▶ _Instructions to follow_
Please set down the whole listing again, precisely.

==============================

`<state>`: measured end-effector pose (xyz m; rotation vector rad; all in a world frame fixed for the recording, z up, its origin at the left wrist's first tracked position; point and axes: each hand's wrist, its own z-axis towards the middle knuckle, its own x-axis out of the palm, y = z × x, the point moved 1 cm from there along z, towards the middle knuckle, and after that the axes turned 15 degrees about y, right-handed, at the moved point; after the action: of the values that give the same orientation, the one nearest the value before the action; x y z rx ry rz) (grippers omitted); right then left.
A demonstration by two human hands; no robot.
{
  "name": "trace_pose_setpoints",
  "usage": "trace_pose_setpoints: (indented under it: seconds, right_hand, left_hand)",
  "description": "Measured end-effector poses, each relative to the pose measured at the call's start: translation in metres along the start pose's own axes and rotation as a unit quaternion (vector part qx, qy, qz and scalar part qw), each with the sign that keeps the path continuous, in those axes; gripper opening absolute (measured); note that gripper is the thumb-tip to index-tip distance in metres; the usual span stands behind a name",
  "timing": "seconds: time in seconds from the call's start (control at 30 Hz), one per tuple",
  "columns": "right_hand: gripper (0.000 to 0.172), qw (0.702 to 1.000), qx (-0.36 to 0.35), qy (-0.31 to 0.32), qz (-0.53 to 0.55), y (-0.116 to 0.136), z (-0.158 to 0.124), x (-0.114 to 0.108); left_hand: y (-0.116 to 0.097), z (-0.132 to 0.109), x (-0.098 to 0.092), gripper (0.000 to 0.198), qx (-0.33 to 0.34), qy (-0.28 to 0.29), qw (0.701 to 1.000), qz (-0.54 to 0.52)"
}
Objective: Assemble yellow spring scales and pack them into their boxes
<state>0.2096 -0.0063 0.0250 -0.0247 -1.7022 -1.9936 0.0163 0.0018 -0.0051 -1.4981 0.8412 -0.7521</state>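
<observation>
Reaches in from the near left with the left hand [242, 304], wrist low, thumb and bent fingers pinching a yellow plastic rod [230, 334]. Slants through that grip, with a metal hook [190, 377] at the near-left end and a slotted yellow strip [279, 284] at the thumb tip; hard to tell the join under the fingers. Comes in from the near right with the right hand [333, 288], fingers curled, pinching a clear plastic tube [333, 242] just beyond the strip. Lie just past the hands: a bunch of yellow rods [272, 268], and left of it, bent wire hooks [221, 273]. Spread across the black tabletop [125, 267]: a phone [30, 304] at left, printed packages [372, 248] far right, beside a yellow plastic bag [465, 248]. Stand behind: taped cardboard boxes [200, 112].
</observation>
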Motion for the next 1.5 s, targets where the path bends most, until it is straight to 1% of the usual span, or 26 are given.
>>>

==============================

▶ _Solution for this problem_
`<state>`: measured end-effector pose (xyz m; rotation vector rad; all in a world frame fixed for the recording, z up, its origin at the left wrist's first tracked position; point and axes: each hand's wrist, its own z-axis towards the middle knuckle, its own x-axis out of the palm, y = z × x, the point moved 1 cm from there along z, towards the middle knuckle, and after that the axes turned 15 degrees about y, right-handed, at the moved point; after the action: of the values that give the same orientation, the one nearest the value before the action; x y z rx ry rz) (grippers omitted); right then left.
A demonstration by two human hands; no robot.
{
  "name": "trace_pose_setpoints",
  "usage": "trace_pose_setpoints: (indented under it: seconds, right_hand, left_hand)",
  "description": "Measured end-effector poses, each relative to the pose measured at the call's start: translation in metres along the start pose's own axes and rotation as a unit quaternion (vector part qx, qy, qz and scalar part qw), each with the sign that keeps the path continuous, in those axes; gripper opening absolute (measured); note that gripper is the thumb-tip to index-tip distance in metres; the usual span stands behind a name",
  "timing": "seconds: time in seconds from the call's start (control at 30 Hz), one per tuple",
  "columns": "right_hand: gripper (0.000 to 0.172), qw (0.702 to 1.000), qx (-0.36 to 0.35), qy (-0.31 to 0.32), qz (-0.53 to 0.55), y (-0.116 to 0.136), z (-0.158 to 0.124), x (-0.114 to 0.108); left_hand: y (-0.116 to 0.097), z (-0.132 to 0.109), x (-0.098 to 0.092), gripper (0.000 to 0.198), qx (-0.33 to 0.34), qy (-0.28 to 0.29), qw (0.701 to 1.000), qz (-0.54 to 0.52)"
}
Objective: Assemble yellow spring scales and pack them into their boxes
<state>0.2096 -0.0063 0.0250 -0.0247 -1.7022 -1.9936 0.0163 0.0018 -0.0051 -1.4981 0.8412 -0.7521</state>
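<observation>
Reaches in from the near left with the left hand [242, 304], wrist low, thumb and bent fingers pinching a yellow plastic rod [230, 334]. Slants through that grip, with a metal hook [190, 377] at the near-left end and a slotted yellow strip [279, 284] at the thumb tip; hard to tell the join under the fingers. Comes in from the near right with the right hand [333, 288], fingers curled, pinching a clear plastic tube [333, 242] just beyond the strip. Lie just past the hands: a bunch of yellow rods [272, 268], and left of it, bent wire hooks [221, 273]. Spread across the black tabletop [125, 267]: a phone [30, 304] at left, printed packages [372, 248] far right, beside a yellow plastic bag [465, 248]. Stand behind: taped cardboard boxes [200, 112].
</observation>
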Motion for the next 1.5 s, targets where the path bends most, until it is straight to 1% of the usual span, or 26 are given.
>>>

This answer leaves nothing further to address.